ACTION ITEM:
Determine how many lines of the records include "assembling", and answer with the number alone.

PROVIDED DATA:
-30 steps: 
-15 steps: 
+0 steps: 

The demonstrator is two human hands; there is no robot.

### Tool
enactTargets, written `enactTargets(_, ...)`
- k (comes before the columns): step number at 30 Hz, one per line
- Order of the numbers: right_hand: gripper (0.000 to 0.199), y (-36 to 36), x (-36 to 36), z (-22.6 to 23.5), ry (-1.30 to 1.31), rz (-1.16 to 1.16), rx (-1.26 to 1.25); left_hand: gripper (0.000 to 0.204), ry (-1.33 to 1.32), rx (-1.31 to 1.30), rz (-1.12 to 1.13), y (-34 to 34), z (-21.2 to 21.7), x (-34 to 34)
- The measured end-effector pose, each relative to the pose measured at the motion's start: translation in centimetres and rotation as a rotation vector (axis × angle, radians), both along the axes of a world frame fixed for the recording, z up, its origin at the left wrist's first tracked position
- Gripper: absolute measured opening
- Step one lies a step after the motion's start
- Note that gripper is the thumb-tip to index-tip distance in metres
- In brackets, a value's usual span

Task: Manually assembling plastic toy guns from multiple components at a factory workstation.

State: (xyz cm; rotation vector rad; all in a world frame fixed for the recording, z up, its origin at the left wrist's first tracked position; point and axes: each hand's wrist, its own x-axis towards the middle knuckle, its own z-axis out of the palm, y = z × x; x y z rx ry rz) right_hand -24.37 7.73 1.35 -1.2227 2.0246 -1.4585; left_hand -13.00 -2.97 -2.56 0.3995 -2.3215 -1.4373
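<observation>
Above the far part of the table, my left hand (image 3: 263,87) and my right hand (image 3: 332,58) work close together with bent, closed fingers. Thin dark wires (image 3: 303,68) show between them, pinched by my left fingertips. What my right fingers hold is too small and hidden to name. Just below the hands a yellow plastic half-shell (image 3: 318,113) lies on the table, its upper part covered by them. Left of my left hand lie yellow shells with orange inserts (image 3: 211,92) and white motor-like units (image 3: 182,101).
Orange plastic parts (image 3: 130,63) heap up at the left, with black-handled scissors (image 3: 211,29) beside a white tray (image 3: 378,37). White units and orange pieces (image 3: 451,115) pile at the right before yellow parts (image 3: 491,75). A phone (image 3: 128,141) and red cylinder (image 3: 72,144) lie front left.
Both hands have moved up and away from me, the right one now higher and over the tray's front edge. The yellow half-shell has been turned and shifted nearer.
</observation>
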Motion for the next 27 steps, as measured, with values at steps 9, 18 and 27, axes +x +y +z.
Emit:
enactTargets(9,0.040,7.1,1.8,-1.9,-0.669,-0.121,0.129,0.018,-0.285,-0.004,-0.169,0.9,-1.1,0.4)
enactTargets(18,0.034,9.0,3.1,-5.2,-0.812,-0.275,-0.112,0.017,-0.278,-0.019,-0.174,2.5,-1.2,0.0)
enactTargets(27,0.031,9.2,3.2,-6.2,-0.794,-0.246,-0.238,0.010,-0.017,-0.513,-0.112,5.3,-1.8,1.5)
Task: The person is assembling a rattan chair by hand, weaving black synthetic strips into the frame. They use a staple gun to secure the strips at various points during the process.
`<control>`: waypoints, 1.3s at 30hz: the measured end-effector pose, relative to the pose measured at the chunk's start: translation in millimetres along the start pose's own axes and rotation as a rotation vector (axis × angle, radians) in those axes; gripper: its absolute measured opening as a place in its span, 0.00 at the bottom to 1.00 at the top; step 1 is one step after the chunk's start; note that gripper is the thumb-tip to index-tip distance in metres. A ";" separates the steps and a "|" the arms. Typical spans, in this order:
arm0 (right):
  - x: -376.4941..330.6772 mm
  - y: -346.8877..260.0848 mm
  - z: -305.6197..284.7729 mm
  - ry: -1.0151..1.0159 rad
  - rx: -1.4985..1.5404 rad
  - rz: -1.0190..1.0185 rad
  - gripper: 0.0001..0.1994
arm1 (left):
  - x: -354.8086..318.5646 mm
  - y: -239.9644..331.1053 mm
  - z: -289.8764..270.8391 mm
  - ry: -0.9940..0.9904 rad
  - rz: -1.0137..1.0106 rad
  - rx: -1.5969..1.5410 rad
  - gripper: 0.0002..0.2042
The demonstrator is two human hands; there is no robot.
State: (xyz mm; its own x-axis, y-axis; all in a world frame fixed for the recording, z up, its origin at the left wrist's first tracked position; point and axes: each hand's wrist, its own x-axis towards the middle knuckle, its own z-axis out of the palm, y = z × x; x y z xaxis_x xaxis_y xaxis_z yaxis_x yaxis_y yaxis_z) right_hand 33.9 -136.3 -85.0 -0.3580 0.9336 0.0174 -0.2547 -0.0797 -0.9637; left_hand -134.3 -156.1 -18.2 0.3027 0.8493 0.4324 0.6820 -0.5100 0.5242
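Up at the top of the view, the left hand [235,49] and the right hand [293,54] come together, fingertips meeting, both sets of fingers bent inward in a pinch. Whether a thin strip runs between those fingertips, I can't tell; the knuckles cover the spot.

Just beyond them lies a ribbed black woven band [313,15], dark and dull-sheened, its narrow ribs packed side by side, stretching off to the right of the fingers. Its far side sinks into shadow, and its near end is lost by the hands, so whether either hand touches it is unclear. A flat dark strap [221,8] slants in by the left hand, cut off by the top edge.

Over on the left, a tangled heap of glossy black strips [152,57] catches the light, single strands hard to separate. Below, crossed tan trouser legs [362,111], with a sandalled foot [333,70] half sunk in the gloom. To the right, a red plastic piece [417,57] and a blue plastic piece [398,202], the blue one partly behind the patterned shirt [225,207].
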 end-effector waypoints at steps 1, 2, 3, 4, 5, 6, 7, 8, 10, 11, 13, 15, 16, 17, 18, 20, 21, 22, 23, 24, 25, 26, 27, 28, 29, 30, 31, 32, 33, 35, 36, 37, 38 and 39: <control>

ANSWER TO THIS TASK:
2